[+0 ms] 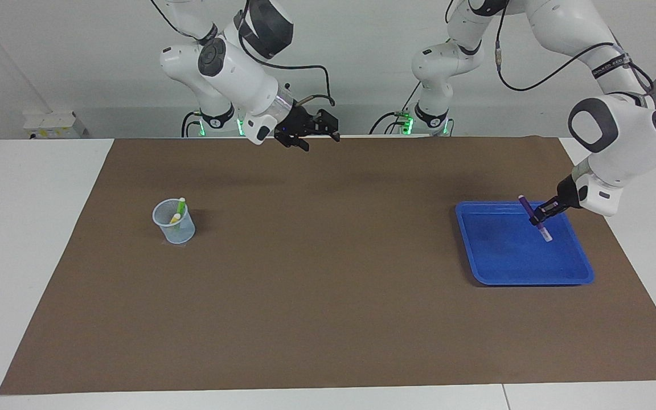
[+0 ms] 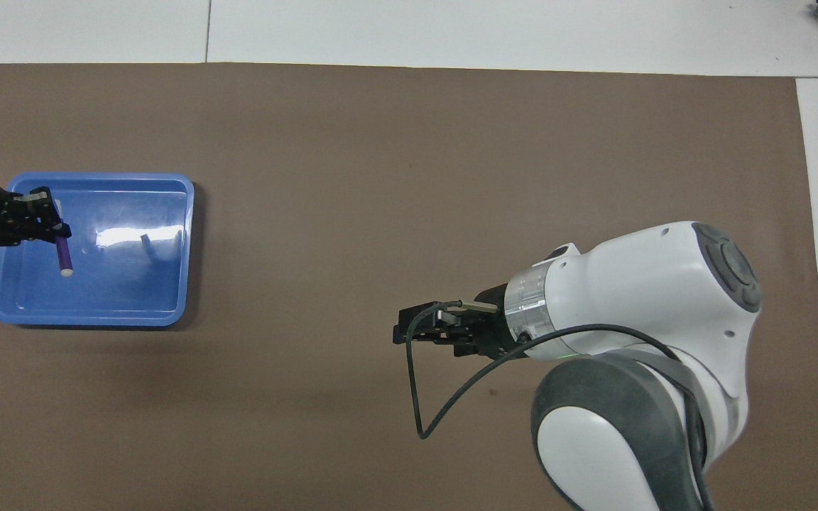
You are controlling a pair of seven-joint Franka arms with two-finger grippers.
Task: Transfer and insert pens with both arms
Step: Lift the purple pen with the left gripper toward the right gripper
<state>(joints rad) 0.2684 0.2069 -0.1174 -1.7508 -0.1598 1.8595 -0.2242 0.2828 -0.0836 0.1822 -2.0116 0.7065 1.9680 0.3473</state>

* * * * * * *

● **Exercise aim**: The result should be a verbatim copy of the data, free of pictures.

● **Expected output**:
[+0 ms] 
[+0 ms] 
You are controlling a pair of seven-joint Franka arms with two-finger grippers.
Task: Transfer and insert pens with both arms
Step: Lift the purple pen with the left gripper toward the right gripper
<state>(joints rad) 0.2684 0.2069 -0.1174 -1.7508 -0.1598 1.8595 -0.2242 0.2828 -0.0836 0.1822 -2.0116 0.7065 1.9680 0.3473</state>

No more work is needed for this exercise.